Delve into how the famous TfL lost property office handles over 333,000 items of lost property every year
However, we’re in luck. Public transport systems, and all organisations, have a legal requirement to handle lost and found reasonably.
This means there is a trustworthy, hard-working team behind the scenes dedicated to getting lost items back to their owners.
What happens to lost items on public transport in London?
Over 3 million people use the trains, tubes, buses, trams and more in London every single day. It’s therefore unsurprising that around 1,100 items end up in the TfL Lost Property Office every single day. It’s the largest lost property office in the whole of Europe, receiving lost items from all public transport on the TfL network.
How much lost property does the TfL Lost Property Office get?
In the year 2018/19, over 333,000 items were found on public transport in London. The London lost property office commonly receives 300 bags and over 150 mobile phones through the door every day.
items were found on the TfL network in 2018/19
The large majority of items were lost on the buses (56.1%), followed by the underground (38.3%), with just shy of 24% of items being returned to owners.
That leaves the other 66% of lost property sat in the LPO unclaimed!
of items are never calimed
When is the London lost property transparency data published?
We would normally expect to see the newest annual Transport for London Lost Property Transparency data from TfL published around this time, detailing the amount and type of lost property handled during the past year.
However, due to disruptions as a result of COVID-19, we aren’t going to see this data yet.
Let’s take a deep dive into how one of the most developed transport systems in the world currently manage their lost and found.

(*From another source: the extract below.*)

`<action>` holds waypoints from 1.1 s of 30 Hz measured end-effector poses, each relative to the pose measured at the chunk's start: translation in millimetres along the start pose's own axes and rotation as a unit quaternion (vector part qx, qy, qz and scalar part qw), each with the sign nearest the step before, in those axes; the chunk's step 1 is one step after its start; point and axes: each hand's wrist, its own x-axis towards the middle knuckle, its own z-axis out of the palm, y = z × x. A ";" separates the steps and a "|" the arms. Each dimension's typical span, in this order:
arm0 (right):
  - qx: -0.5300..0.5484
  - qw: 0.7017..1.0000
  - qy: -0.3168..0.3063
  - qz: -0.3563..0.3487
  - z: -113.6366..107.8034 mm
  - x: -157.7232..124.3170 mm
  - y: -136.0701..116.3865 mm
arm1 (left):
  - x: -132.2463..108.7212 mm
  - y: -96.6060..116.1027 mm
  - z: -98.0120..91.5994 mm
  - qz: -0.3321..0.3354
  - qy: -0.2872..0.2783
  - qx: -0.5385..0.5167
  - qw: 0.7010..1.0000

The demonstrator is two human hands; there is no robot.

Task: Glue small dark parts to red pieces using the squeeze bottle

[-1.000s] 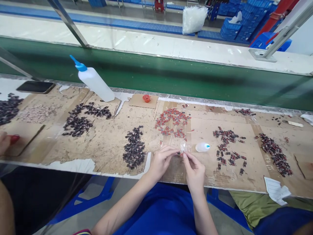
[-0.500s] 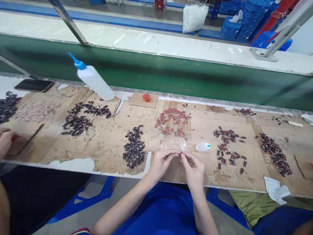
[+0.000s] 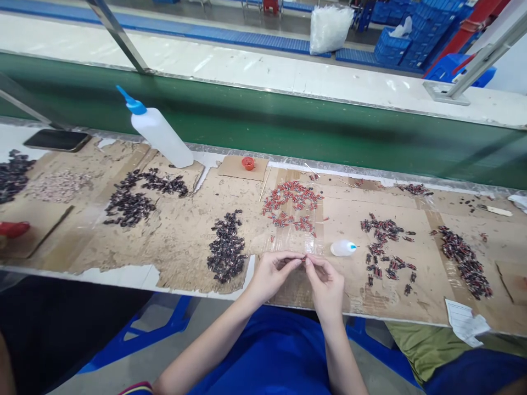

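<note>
Both hands, left hand [image 3: 272, 274] and right hand [image 3: 327, 284], have drawn closer, fingertips now pinched together on what looks like one tiny part [image 3: 304, 258], seemingly joining it

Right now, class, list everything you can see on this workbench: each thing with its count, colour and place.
squeeze bottle: one, white with blue nozzle, far left, tilted
small bottle: one, white, lying beside the hands
red cap: one, far centre
red parts: one loose pile, centre
dark parts: several piles, left, centre, right
phone: one, black, far left
paper: one, white, near right edge
small part: one, between fingertips
left hand: pinching the part
right hand: pinching the part
</note>
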 end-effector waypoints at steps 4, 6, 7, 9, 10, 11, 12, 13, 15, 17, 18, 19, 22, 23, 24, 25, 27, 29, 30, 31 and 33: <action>-0.025 0.999 -0.009 -0.031 -0.6 -0.5 0.0 | 0.5 2.1 0.7 0.002 0.000 0.021 1.000; -0.032 0.999 -0.012 -0.041 -1.6 0.0 1.2 | 0.6 2.4 1.4 0.004 -0.001 0.023 1.000; -0.035 0.998 -0.015 -0.044 -2.2 0.3 1.8 | 0.6 2.4 1.8 0.005 0.000 0.023 1.000; -0.040 0.998 -0.019 -0.048 -3.6 1.1 2.6 | 0.3 1.9 2.9 0.004 0.005 0.020 1.000; -0.041 0.998 -0.023 -0.047 -4.3 1.5 2.7 | 0.0 1.6 3.4 0.001 0.008 0.019 1.000; -0.040 0.998 -0.027 -0.043 -5.0 1.8 2.6 | -0.3 1.2 3.8 -0.003 0.011 0.017 1.000; -0.037 0.998 -0.033 -0.036 -5.8 2.1 2.4 | -0.7 0.9 4.2 -0.009 0.013 0.015 1.000; -0.033 0.998 -0.041 -0.028 -6.7 2.2 2.1 | -1.1 0.6 4.5 -0.015 0.014 0.012 1.000; -0.027 0.998 -0.057 -0.015 -8.8 1.9 1.4 | -2.1 0.4 5.6 -0.022 0.016 0.006 1.000; -0.035 0.997 -0.060 -0.020 -12.1 0.2 1.0 | -3.3 1.3 8.3 -0.023 0.013 -0.001 1.000; -0.048 0.997 -0.054 -0.032 -14.4 -1.1 0.9 | -3.9 2.2 10.6 -0.022 0.011 -0.006 1.000; -0.065 0.996 -0.044 -0.053 -17.3 -2.6 0.7 | -4.4 3.5 13.6 -0.021 0.008 -0.013 1.000; -0.131 0.982 -0.012 -0.135 -31.0 -6.9 0.5 | -4.9 8.9 23.8 -0.010 -0.021 -0.032 0.999; -0.152 0.976 -0.002 -0.156 -37.4 -7.6 0.5 | -4.4 10.8 26.0 0.001 -0.037 -0.024 0.999; -0.172 0.971 0.004 -0.165 -44.7 -7.7 0.7 | -3.4 12.5 26.5 0.016 -0.053 0.000 0.998; -0.188 0.967 0.016 -0.170 -52.8 -7.2 0.9 | -2.2 13.8 24.8 0.035 -0.065 0.042 0.996; -0.219 0.960 0.056 -0.167 -70.1 -4.0 1.5 | 0.4 15.1 13.5 0.089 -0.063 0.163 0.981; -0.257 0.944 0.121 -0.167 -86.2 1.9 1.6 | 2.0 15.3 -7.6 0.145 -0.019 0.296 0.944; -0.277 0.933 0.153 -0.174 -92.5 5.6 1.2 | 2.1 15.3 -20.4 0.164 0.021 0.353 0.921; -0.296 0.920 0.180 -0.184 -97.3 9.8 0.5 | 1.8 15.5 -33.8 0.164 0.064 0.406 0.897; -0.332 0.895 0.199 -0.221 -101.3 19.0 -1.1 | 0.4 16.7 -58.4 0.126 0.131 0.505 0.844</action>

What is the current process?
If you’ve lost an item on London public transport, this webpage has all the answers.
It’s important to note that enquiring about an item lost on a bus in the past 3 days is different! Here’s how to get in touch with the different bus companies. Plus, singular credit cards, debit cards, photocards or Oyster cards are destroyed immediately and not registered.
For all other lost items, simply fill in this online lost report form with as much detail as you can > Online enquiry form
Then, simply wait for an email response back.
Top tip: don’t get in touch with the lost property team via phone or email after you’ve submitted an enquiry. Try and be patient, there’s a lot of lost property to get through…
What does the TfL lost property office look like?
For a further look into the hordes of lost property, Paul Cowan, TfL Lost Property Office Manager, takes us through the process in this informative video: https://www.youtube.com/watch?v=mf5_r8xFTBo
What happens if the lost property office has my item?
If your item is found and a match has been made, you have 2 weeks to pick up your item. This can be done in person from the TfL lost property office which now sits on an even bigger plot in Pelham Street, South Kensington – recently moving from its iconic Baker Street address.
The new address of the TfL Lost Property Office is:
63-81 Pelham St, London SW7 2NJ
The closest Tube station: South Kensington
Alternatively, you can arrange them to send your item back to you for a small fee. Read more about the benefits of posting items in our latest blog.
What happens to TfL lost property if it is unclaimed?
The majority of items are kept for 3 months, after which ownership is transferred over to TfL. All personal or sensitive data on items (such as phones or cameras) is removed and securely destroyed.
Items are then either donated to charity, recycled, disposed of or anonymously sold at various auctions. All money gained gets fed back into the lost property process, covering labour and handling costs.
Did you know that during 2017-18, the most expensive items TfL sold were a brand-new Apple MacBook Pro, which went for £1,098, and a women’s Chanel leather handbag, which went for £998.
Could the lost property process be improved?
It’s brilliant to see TfL approaching the problem with lost property head on, covering so many different modes of transport.
Most notably, utilising a digital lost property system, rather than relying on paper forms, allows customer to enquire easily, taking pressure off of call centres and stopping physical visits from members of the public. This is particularly important during this time of COVID-19 whereby the contactless approach is favoured to limit risk of transmission. Read more about how to handle lost property safely during COVID-19.
However, it could be due a technological upgrade. A newer, improved system could encourage automatic matching behind the scenes, allowing staff to cut down on the time spent handling lost property.
Plus, it has been reported that it costs approximately £100 to return an item back to owner (Source: The Guardian) This encompasses everything from labour costs to postage and packaging. Could this number be significantly reduced with improvements to certain parts of the process?
Transport for London should be proud to be tackling lost property successfully as many other transport operators fail to hit the mark, risking poor passenger experience and negative reviews. However, there are indeed areas for improvement when it comes to cost, operational efficiency and using the most up-to-date technology. We’re excited to see how the lost property process develops in Europe’s largest lost property office over the next few years.